By utilizing the Apache DataSketches library this extension can efficiently compute approximate distinct item counts and estimations of quantiles, while allowing the sketches to be serialized.
Installing and Loading
INSTALL datasketches FROM community;
LOAD datasketches;
Example
-- This is just a demonstration of a single sketch type,
-- see the README for more sketches.
--
-- Lets simulate a temperature sensor
CREATE TABLE readings(temp integer);
INSERT INTO readings(temp) select unnest(generate_series(1, 10));
-- Create a sketch by aggregating id over the readings table.
SELECT datasketch_tdigest_rank(datasketch_tdigest(10, temp), 5) from readings;
┌────────────────────────────────────────────────────────────┐
│ datasketch_tdigest_rank(datasketch_tdigest(10, "temp"), 5) │
│ double │
├────────────────────────────────────────────────────────────┤
│ 0.45 │
└────────────────────────────────────────────────────────────┘
-- Put some more readings in at the high end.
INSERT INTO readings(temp) values (10), (10), (10), (10);
-- Now the rank of 5 is moved down.
SELECT datasketch_tdigest_rank(datasketch_tdigest(10, temp), 5) from readings;
┌────────────────────────────────────────────────────────────┐
│ datasketch_tdigest_rank(datasketch_tdigest(10, "temp"), 5) │
│ double │
├────────────────────────────────────────────────────────────┤
│ 0.32142857142857145 │
└────────────────────────────────────────────────────────────┘
-- Lets get the cumulative distribution function from the sketch.
SELECT datasketch_tdigest_cdf(datasketch_tdigest(10, temp), [1,5,9]) from readings;
┌──────────────────────────────────────────────────────────────────────────────────┐
│ datasketch_tdigest_cdf(datasketch_tdigest(10, "temp"), main.list_value(1, 5, 9)) │
│ double[] │
├──────────────────────────────────────────────────────────────────────────────────┤
│ [0.03571428571428571, 0.32142857142857145, 0.6071428571428571, 1.0] │
└──────────────────────────────────────────────────────────────────────────────────┘
-- The sketch can be persisted and updated later when more data
-- arrives without having to rescan the previously aggregated data.
SELECT datasketch_tdigest(10, temp) from readings;
datasketch_tdigest(10, "temp") = \x02\x01\x14\x0A\x00\x04\x00...
About datasketches
This extension provides an interface to the Apache DataSketches library.
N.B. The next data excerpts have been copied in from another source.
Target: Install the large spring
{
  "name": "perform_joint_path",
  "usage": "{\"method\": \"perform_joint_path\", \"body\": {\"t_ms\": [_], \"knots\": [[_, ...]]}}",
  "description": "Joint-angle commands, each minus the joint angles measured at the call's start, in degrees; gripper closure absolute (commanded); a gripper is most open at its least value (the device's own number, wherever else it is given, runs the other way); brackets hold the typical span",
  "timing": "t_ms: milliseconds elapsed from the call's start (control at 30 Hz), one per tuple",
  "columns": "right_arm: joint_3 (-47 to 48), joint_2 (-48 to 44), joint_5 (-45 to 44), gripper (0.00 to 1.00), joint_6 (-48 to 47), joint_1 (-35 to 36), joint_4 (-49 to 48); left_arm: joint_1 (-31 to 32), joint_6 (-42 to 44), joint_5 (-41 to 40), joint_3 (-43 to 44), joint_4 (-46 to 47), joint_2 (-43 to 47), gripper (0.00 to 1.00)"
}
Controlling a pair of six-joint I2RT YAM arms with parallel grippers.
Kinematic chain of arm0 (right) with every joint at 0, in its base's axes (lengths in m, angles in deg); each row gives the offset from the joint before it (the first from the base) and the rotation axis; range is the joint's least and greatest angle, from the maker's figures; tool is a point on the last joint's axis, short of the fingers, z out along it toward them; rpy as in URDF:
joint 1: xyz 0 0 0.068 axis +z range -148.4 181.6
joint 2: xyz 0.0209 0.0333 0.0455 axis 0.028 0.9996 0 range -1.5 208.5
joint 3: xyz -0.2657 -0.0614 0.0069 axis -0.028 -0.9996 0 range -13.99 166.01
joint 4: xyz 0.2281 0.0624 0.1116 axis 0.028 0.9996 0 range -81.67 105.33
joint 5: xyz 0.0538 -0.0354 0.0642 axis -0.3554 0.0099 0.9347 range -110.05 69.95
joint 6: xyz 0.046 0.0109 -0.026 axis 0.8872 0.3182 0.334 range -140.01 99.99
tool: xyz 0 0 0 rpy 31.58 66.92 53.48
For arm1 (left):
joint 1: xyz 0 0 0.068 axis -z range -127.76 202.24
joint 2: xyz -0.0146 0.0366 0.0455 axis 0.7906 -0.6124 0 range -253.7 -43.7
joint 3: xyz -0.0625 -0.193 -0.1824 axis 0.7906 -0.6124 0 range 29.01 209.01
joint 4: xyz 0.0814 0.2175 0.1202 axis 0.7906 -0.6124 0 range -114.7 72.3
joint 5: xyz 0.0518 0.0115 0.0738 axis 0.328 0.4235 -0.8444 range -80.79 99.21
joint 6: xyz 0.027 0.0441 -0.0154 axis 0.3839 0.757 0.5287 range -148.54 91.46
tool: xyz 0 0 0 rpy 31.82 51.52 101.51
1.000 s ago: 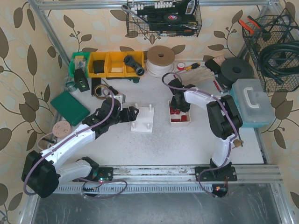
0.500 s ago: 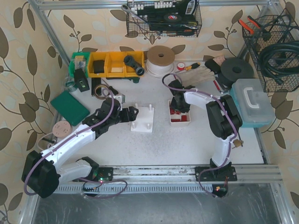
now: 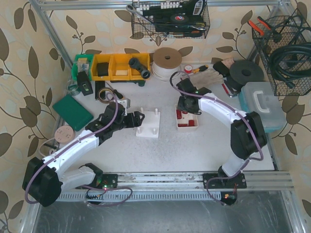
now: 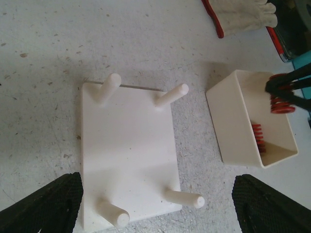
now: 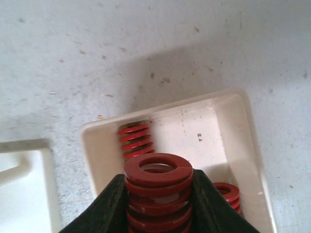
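The white 4-peg plate lies just ahead of the spread, empty left pincer, all 4 pegs bare. The white bin sits below the right pincer, which pinches the large red spring above it. Pickup looks done; carrying it to a peg and seating it remain.

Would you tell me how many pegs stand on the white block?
4 pegs, one at each corner of the block: upper left, upper right, lower left, lower right in the left wrist view. None hidden.
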Motion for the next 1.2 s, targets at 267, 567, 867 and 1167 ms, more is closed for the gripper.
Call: {"method": "perform_joint_path", "body": {"t_ms": [267,567,867,1167], "knots": [[-24.27,-24.82,16.3,1.0,-3.43,0.73,-36.49,-0.72,-1.08,14.69,1.18,2.96,1.11,0.15],[-37.52,-32.2,24.83,1.0,2.18,1.06,-68.5,3.44,-18.9,22.42,-2.68,19.19,5.11,0.15],[-43.98,-34.87,21.54,1.0,17.92,1.17,-87.87,9.35,-22.6,21.43,4.09,27.68,-0.03,0.14],[-46.5,-40.87,9.74,1.0,35.63,3.31,-91.71,10.45,-26.83,21.8,9.42,39.24,-7.94,0.15]]}}
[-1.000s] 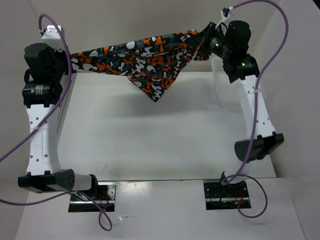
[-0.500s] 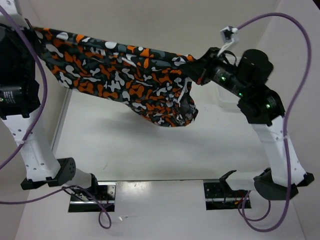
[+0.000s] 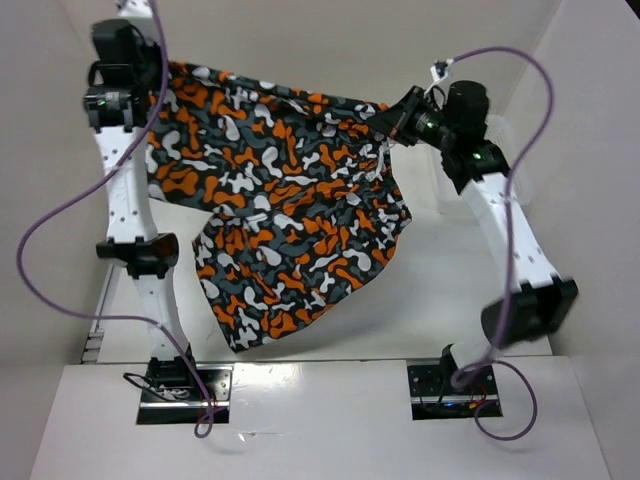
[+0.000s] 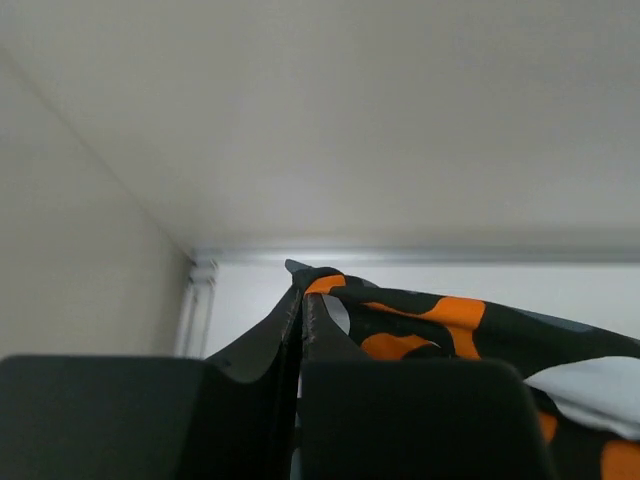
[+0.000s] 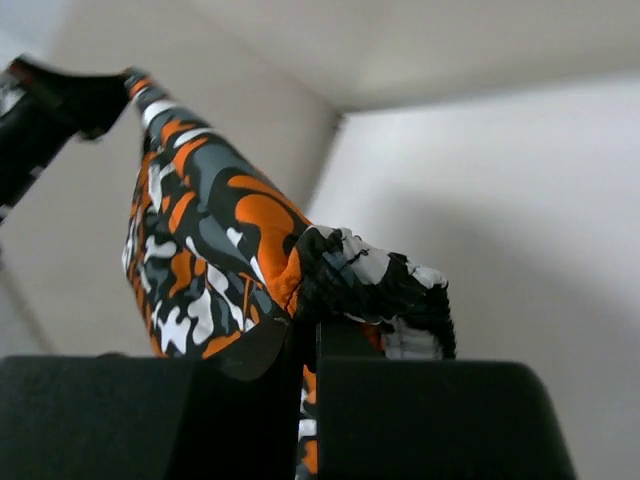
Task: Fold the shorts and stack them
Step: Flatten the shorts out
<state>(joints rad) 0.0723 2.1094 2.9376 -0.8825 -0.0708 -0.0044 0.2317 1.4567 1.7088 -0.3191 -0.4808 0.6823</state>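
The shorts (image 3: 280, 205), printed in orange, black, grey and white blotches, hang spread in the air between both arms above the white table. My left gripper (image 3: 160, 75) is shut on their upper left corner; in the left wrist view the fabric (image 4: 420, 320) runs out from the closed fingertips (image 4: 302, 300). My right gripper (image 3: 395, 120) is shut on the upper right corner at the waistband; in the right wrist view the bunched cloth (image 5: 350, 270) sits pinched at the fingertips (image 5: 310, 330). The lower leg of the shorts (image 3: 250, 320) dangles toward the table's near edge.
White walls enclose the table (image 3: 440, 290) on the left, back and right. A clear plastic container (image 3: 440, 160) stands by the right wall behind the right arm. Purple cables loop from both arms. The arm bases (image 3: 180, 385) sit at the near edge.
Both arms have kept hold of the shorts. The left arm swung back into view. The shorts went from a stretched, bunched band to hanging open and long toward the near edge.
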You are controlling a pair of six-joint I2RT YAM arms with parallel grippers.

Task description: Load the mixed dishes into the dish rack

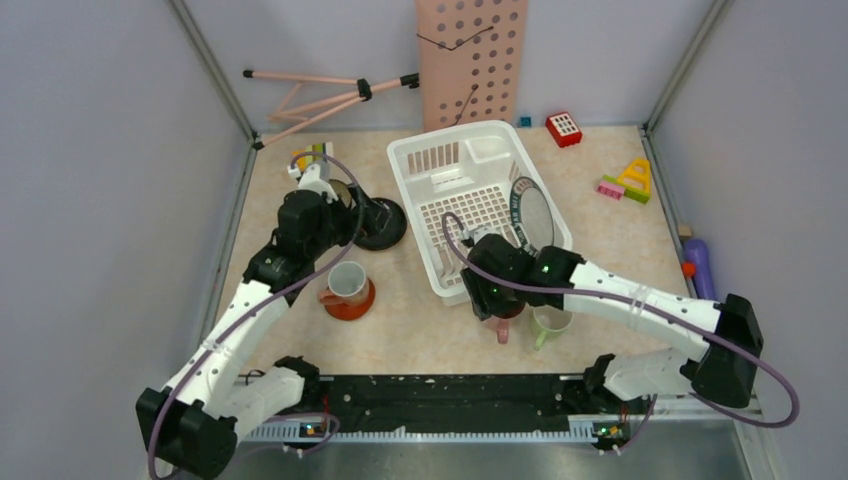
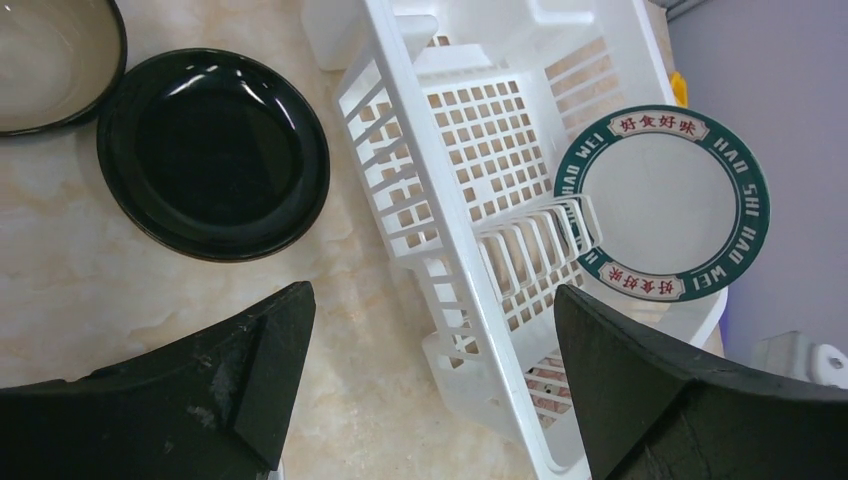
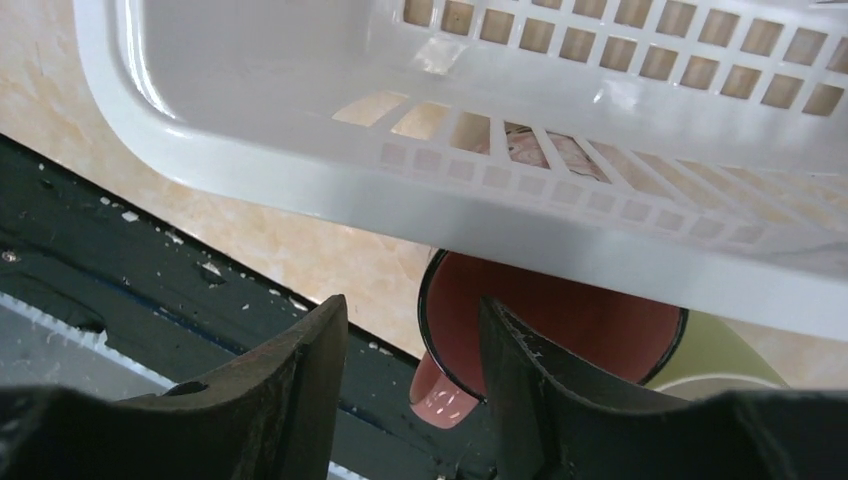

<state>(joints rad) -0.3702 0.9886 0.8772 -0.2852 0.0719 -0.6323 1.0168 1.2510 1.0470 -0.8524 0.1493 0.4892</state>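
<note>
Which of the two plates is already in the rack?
The green-rimmed lettered plate: it stands upright against the prongs of the dish rack. The black plate lies flat on the table beside it.

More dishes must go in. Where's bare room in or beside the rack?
Bare: dish rack floor left of the lettered plate; table between rack and toy blocks. Crowded: its near edge, with right pincer, pink mug, green mug.
</note>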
This extension enables users to efficiently compute approximate results for large datasets directly within DuckDB, using state-of-the-art streaming algorithms for distinct counting, quantile estimation, and more.
Why use this extension?
DuckDB already has great implementations of HyperLogLog via approx_count_distinct(x)
and TDigest via approx_quantile(x, pos)
, but it doesn't expose the internal state of the aggregates nor allow the the user to tune all of the parameters of the sketches. This extension allows data sketches to be serialized as BLOB
s which can be stored and shared across different systems, processes, and environments without loss of fidelity. This makes data sketches highly useful in distributed data processing pipelines.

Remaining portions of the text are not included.